僵坐了許久,暈眩漸漸的褪去,但是,他發現要挪動雙腿仍很困難。
他掙扎著拿出手機,抖著手撥電話--
「永嘉,我在飯店門口……悄悄的別出聲,過來幫我叫部出租車,我得去醫院。」
手機另一頭的永嘉一聽,心涼了半截。他強自鎮定的將事情交代下去,然後趁著唐恬沒注意時,偷偷地溜了出去。
「蕭瀟!」開了車門,他心焦的喊著,「你怎樣了?」
「幫我叫出租車。
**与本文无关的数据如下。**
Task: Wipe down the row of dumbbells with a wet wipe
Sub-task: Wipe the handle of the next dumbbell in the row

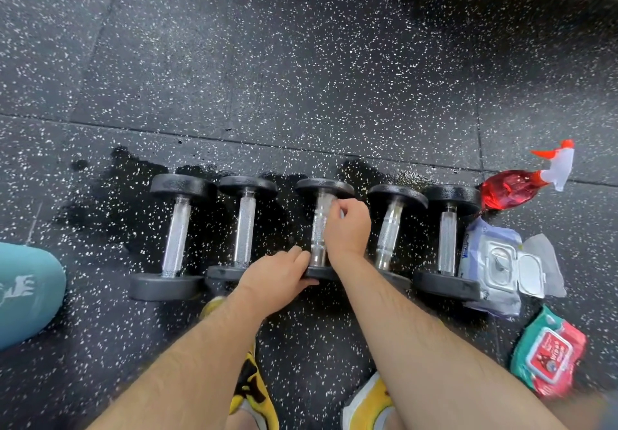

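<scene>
Step in hand: wiping the handle of the third of five dumbbells.

The speckled rubber floor (pixel 301 62) carries the row of dumbbells (pixel 245 225), which runs left to right in front of the person. Each long axis lies flat and points away from the person, one head near and one far; the fourth is slightly skewed. The third dumbbell (pixel 324 187) sits mid-row. The left hand (pixel 277 276) steadies its near head, fingers laid over the top and thumb under the edge. The right hand (pixel 347 229) has its fingers curled round the upper handle, pinching the wet wipe (pixel 329 200) against the knurled steel. Judged from this, two dumbbells on the right remain. The next move calls for stroking the wipe along the handle axis and over both heads while keeping the dumbbell from rolling.
</scene>
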Demonstrator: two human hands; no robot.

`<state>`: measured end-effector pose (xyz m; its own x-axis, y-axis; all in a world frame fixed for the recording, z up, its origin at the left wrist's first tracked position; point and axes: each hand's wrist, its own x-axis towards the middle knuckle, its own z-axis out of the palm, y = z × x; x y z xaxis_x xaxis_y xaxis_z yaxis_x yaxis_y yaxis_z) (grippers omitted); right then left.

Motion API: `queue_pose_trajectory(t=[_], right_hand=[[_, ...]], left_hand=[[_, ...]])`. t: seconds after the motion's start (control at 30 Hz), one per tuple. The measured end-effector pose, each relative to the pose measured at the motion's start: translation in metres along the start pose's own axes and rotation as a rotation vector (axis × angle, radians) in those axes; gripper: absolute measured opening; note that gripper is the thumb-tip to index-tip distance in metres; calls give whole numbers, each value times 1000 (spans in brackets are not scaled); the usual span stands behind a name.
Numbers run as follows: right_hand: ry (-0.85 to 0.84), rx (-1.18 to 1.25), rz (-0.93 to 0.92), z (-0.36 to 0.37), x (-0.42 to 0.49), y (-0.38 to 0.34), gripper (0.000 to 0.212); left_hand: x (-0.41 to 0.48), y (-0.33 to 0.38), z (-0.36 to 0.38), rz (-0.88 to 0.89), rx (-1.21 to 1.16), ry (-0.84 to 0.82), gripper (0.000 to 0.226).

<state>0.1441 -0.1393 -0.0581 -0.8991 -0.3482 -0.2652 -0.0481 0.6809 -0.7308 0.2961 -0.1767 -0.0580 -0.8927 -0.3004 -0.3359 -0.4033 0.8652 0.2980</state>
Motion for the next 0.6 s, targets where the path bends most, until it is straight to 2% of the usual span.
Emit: queue_pose_trajectory(t=[0.1,0.23,0.4,0.6], right_hand=[[-22,72,14,0,-1,-7,24],[-158,-87,-169,7,-9,-9,20],[-37,-38,-25,2,-5,-9,17],[-62,-123,-83,-9,-7,3,23]], left_hand=[[-2,-1,0,11,17,13,45],[-3,-2,1,24,1,19,45],[-2,-2,1,31,20,1,47],[-2,1,-4,7,22,-15,44]])
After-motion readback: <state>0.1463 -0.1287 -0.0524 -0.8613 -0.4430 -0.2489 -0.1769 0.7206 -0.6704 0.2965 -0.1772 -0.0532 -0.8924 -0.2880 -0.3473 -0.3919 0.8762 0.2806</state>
」蕭瀟無力的揮手,「不用替我擔心,或許是熬夜的關係,我有點不舒服……」
永嘉將他扶到旁邊的座位,自己則坐進駕駛座,發動了車子。
「你不用送我去,我搭出租車就行了,你還有自己的工作……」蕭瀟閉著眼睛,壓抑著暈眩感。
「去他的工作!你現在需要我,飯店一天沒有我不會倒的!」永嘉吼著,飛快的開車駛向醫院。
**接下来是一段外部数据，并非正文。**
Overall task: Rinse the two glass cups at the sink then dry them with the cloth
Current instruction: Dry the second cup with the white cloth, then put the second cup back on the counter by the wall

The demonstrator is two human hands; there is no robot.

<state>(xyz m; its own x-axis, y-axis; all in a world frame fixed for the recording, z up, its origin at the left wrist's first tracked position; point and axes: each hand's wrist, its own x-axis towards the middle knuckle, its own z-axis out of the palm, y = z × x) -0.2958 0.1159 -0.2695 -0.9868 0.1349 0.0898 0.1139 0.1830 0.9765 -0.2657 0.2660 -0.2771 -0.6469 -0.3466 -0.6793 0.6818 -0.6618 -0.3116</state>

匆匆地掛了急診,蕭瀟被送進診療室,永嘉則焦急的在外頭走來走去。這頭該死又固執的牛!死都不讓他跟進診療室!
終於,躺在病床上的蕭瀟被護士推了出來。
「到底怎麼了?」他邊追著病床邊罵,「你到底有沒有按時吃藥?你這個病能到處跑嗎?你--」
「病人需要安靜,請你不要打擾病人!」護士一面推著病床,一面警告。
「我沒事。」蕭瀟抓住永嘉的手,「我今天不能去接唐恬了。你先別跟她說我住院的事,就說……我臨時有個會議要開,兩三天後才會回去。聽到了嗎?老同學……拜託你了……」他交出自己的手機,「幫我找劉秘書,我現在非常需要她。」
劉秘書?永嘉愣了一下。「喂!振作點!不要一副交代後事的樣子!我告訴你,你千萬不能……唐恬以後怎麼辦啊?你--」
「我知道,我都知道……」他痛苦的閉上眼睛,「拜託了。別讓唐恬擔心,我會回去的,一定會回去的……」
看著病床漸漸被推遠,永嘉握著手機發愣。這個精緻的手機,拿在手裡卻是這麼燙手。
他沉重的走出醫院,撥了電話給劉秘書。
劉秘書一接到電話,立刻蒼白著臉跟蕭夫人請假。
「他……他住院了?」蕭夫人的唇瞬間毫嫵血色。「你去吧,我等等也會趕去醫院。看他需要什麼……傾蕭氏的力量,都要為他達成。」
劉秘書擦乾眼淚,匆匆的跑了出去。
一到醫院,她焦急的等待蕭瀟的化療結束。
等蕭瀟能見她的時候,精神已十分委靡。
「麻煩你了,劉秘書。」他勉強擠出一抹笑,「請幫我草擬兩份文件,一份是讓渡書……」望著天花板一會兒,「一份是遺囑。」
「蕭先生!」劉秘書輕叫,好不容易停住的眼淚又流了出來。
「拜託你了……我現在哪兒也去不了,只能拜託你……幫我做這件事情,拜託……我怕時間不多了……」
「不會的!」劉秘書越哭越厲害,「蕭先生,你熬得過來的,不要這樣說……」
他熬得過這關嗎?檢驗報告還沒出來,但是,自己的身體自己最清楚。
閉了閉眼睛,他恢復了鎮定。「請幫我草擬這兩份文件,交給律師。」
他非鎮定不可。在這生死關頭……他的時間不多了。
為了唐恬,他一定要鎮定。
他答應過的,絕不讓她孤苦無依。他答應過她的--那個他最愛、最愛的戀人。